February 3, 2010

North County Times

REGION: Many questions, few answers on Rancho Guejito development Community planning group gets first briefing on backcountry housing plan
By: Mark Walker

The first public airing in what could be years of wrangling over a proposal to built thousands of homes adjacent to the historic Rancho Guejito Mexican land grant in the Pauma Valley backcountry generated a little heat, a lot of questions and few clear answers Tuesday evening.

About three dozen people peppered Rikki Schroeder of RMA Consultants about the proposal from the Rodney Co.

The company's plan is to set aside the original 13,000-acre ranch and 3,000 surrounding acres in exchange for development rights to build as many as 10,000 homes on 6,000 acres south of the ranch.

"We are here to suggest a large conservation proposal," Schroeder responded, and she repeatedly invoked that phrase to frame the issue. "We think this could benefit the public and the landowner."

Residents attending the informational meeting coordinated by the Pala/Pauma Sponsor Group, a land-use advisory panel the county supervisors, questioned Schroeder repeatedly about the number of homes being considered and how those homes would obtain water, sewer and related public services.

Schroeder had no definitive answers.

"We are at the very beginning of a very long process that will take years," she said.

The Rodney Co. is a trust established by Benjamin Coates, a shipping magnate who bought the property in 1974 and passed away in 2004. The trust is now controlled by his daughter, Theo, a New York City artist. Rancho Guejito was created in 1848 when Mexican Gov. Pio Pico granted the property to Justice of the Peace Jose Maria Orozco.

It remains the only Mexican land grant in the state that has never been divided or developed and is home to wide array of native plants and animals as well as important wildlife corridors.

Questioners were uniformly skeptical of building homes so far from existing services on land widely considered environmentally sensitive and important.

"It would be a disaster," said Rick Landavaz, president of the Friends of Hellhole Canyon Open Space Preserve. "It's excessive, and we certainly don't need 10,000 new homes."

Representatives of several Indian tribes in the area, including Bennae Calac of the Pauma Band of Mission Indians and James Trujillo of the La Jolla Band of Mission Indians, said any proposal has to seriously consider historic Native American cultural resources.

"We haven't even been consulted," Trujillo told Schroeder during the hour-long meeting at the Pauma Valley Community Center.

Asked if the Rodney Co. would first agree to preserve Rancho Guejito before moving ahead with any housing proposal, Schroeder said that wasn't going to happen.

"The plans have to proceed together," she said, later adding that it "has to make sense economically for the owner and for the community."

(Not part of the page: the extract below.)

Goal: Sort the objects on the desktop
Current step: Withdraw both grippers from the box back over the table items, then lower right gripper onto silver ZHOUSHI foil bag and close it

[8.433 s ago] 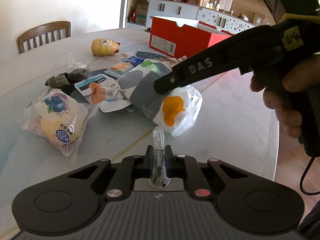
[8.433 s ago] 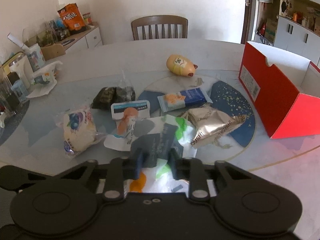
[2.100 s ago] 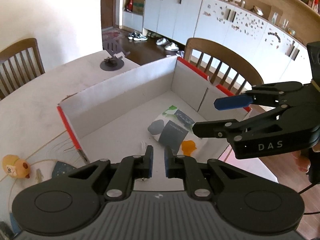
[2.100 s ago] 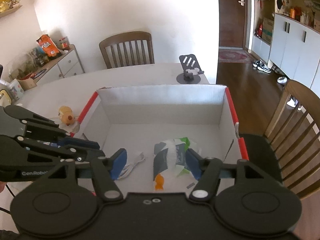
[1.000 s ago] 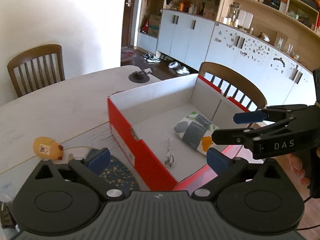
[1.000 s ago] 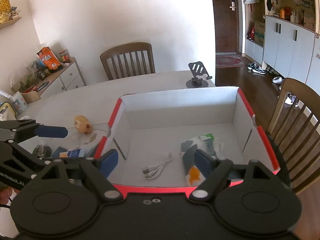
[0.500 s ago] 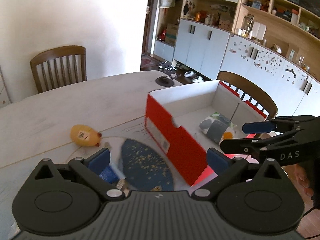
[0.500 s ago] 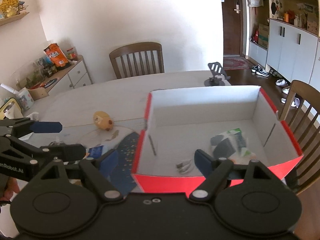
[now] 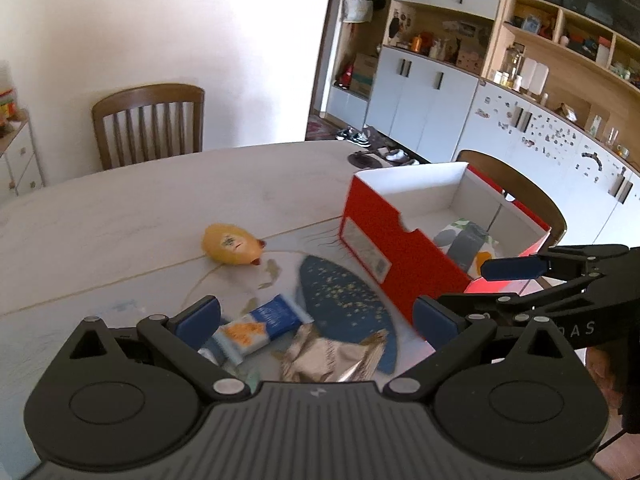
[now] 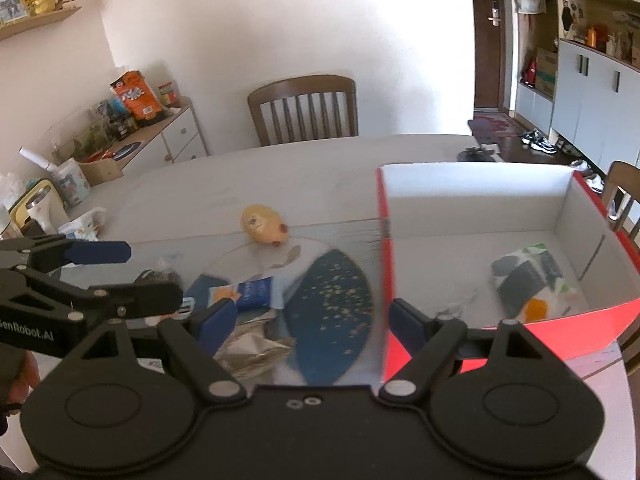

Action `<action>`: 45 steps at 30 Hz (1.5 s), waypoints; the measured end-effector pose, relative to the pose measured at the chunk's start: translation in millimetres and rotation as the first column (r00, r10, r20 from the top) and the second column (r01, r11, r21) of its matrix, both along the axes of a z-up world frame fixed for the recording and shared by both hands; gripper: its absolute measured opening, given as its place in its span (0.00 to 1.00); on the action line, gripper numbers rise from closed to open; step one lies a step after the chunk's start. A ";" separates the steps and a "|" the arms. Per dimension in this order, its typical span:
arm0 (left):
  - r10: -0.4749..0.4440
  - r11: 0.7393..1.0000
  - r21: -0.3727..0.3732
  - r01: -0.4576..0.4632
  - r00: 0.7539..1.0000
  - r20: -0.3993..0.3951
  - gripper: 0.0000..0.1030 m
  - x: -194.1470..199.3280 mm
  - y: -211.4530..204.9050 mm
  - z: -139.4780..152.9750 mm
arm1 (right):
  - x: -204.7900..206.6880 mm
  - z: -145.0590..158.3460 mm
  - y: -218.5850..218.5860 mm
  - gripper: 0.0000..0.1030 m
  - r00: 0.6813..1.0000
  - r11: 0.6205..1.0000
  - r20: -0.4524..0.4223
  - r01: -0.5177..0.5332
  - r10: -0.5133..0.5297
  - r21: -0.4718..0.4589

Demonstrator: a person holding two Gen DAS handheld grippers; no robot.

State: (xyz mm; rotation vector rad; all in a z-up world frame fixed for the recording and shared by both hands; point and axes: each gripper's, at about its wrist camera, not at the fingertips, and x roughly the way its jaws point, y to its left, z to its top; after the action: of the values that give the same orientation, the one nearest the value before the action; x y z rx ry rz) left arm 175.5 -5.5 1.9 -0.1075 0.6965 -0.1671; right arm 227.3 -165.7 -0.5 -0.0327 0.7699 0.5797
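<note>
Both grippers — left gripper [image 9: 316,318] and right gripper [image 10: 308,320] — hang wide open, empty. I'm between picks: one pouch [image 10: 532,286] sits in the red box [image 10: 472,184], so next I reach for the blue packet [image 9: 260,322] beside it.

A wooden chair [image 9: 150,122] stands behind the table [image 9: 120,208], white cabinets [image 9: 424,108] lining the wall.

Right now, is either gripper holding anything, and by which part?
Nothing is held. The left gripper and the right gripper both stand wide open and empty above the table; the snack bag lies loose in the red box.
</note>
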 end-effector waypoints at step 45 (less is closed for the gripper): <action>0.316 0.948 0.022 -0.319 0.927 -0.201 1.00 -47.4 130.6 -85.6 | 3.5 -54.6 95.8 0.81 0.994 0.982 -0.010 -0.105 0.105 -0.156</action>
State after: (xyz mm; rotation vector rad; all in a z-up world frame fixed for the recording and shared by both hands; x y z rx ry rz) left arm 128.1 125.1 -83.7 -0.2487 0.8714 0.1544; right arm 230.7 -69.9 -55.1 -0.2184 0.8176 0.6183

Marlene Beard of the group Good Planning Now pointed out that the county would require an amendment to its general plan, a document that guides development in the unincorporated area and does not now allow the housing density being envisioned.

"You're trying to bring urban type development into a rural area and it's something we are going to fight against," Beard said.

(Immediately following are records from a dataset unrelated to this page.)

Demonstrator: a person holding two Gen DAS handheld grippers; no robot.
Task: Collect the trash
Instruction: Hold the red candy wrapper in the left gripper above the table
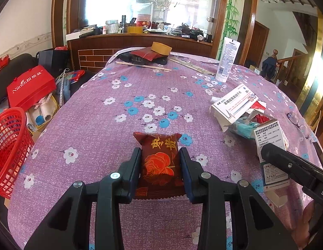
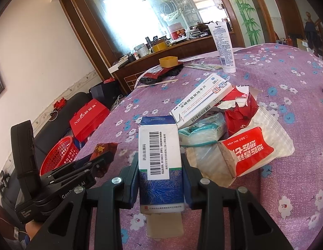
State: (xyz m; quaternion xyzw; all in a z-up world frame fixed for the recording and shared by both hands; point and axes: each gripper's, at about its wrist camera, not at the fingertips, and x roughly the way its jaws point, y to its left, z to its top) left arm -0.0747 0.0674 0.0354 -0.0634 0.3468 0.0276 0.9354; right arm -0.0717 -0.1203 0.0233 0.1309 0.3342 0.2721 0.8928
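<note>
Step in hand: both tools have a piece of trash between their fingers; I judge this the pick-up stage, with nothing carried off to the bin yet.

Left gripper [image 1: 159,162]: fingers pressed in on the two long sides of the dark red snack packet [image 1: 159,158], which lies flat on the purple floral tablecloth [image 1: 111,125], its gold lettering toward 12 o'clock. The pads touch the wrapper on both sides, so it is pinching the packet.

Right gripper [image 2: 160,177]: fingers pinched against both sides of the blue-and-white medicine box [image 2: 159,156], barcode face up, open flap trailing toward 6 o'clock. Whether the box is lifted off the cloth I cannot tell.

Bin: the red mesh basket [image 1: 9,145] stands off the table edge at about 9 o'clock in the left wrist view; from the right wrist it shows at roughly 9 o'clock too [image 2: 59,156], beyond the left tool.

Trash left on the table: at 2 o'clock of the medicine box, a long white pill carton [image 2: 201,102], a teal tissue pack [image 2: 201,133], a torn red wrapper [image 2: 240,112] and a wet-wipe pouch [image 2: 249,150], piled touching one another.

Probably not trash: an upright white lotion tube [image 2: 223,45] at 1 o'clock, far side.

Next move calls for: lifting each piece clear, then swinging toward 9 o'clock over the table edge. The left one is nearer the basket, so it likely goes first, leaving room for the right to follow without the tools crossing.

Risk: the soft packet may slip or crumple; the box's loose flap may snag.
</note>
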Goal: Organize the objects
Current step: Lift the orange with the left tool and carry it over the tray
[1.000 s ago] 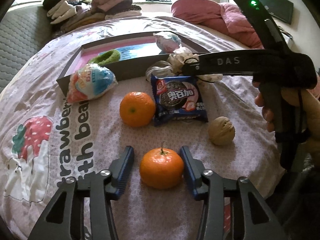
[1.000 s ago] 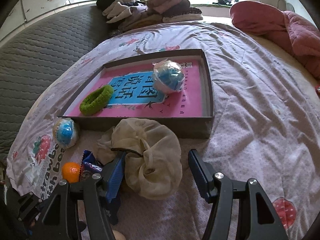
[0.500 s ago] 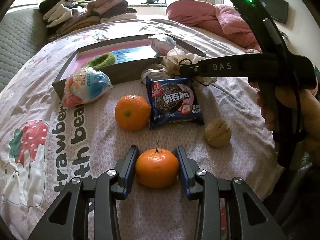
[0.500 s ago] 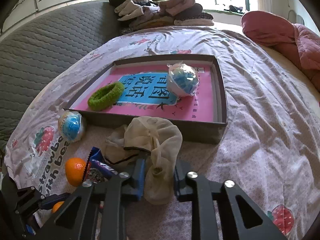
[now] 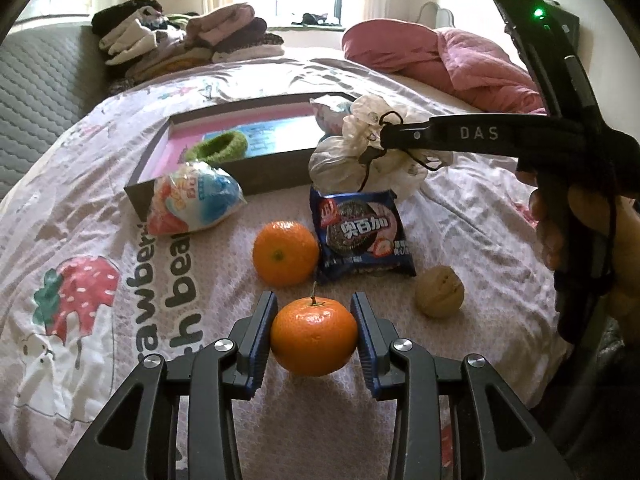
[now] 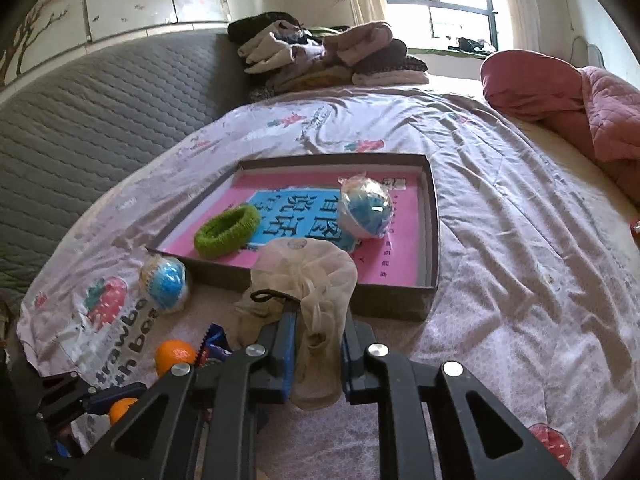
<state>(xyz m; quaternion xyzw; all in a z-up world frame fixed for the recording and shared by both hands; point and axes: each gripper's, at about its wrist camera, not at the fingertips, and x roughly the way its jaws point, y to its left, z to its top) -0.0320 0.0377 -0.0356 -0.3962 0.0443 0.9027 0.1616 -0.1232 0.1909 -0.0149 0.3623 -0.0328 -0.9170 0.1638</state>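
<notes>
Left tool (image 5: 314,334) round tangerine (image 5: 314,336); second tangerine (image 5: 285,253), cookie packet (image 5: 360,236) ahead

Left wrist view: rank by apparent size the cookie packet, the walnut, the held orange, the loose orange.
1. cookie packet
2. held orange, in the left tongs; nearer the camera, so versus the loose orange unsure
3. walnut

The left tongs (image 5: 314,334) point down at a slant, both pads pressed against an orange (image 5: 314,336). The right tongs (image 6: 318,350), gripped by a hand (image 5: 588,240), are clamped on a pale cloth bag (image 6: 308,276).
</notes>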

Schroeder repeatedly stressed there was no formal proposal to refer to and that her primary goal was that she was gathering comments from the community.

That nonetheless frustrated many of those in attendance, including Richard Halsey, president of Escondido's California Chaparral Institute.

"You've done a good job of not answering any questions," he told Schroeder.

When someone suggested the Rodney Co. was really engaged in an effort to drive up the value of the land for a potential government purchase, Schroeder curtly answered: "Thank you for your speculation."

The sponsor group is establishing a 13-member subcommittee that will meet monthly to consider what will become of Rancho Guejito. Its next session is set for 6:30 p.m. March 2 at the community center.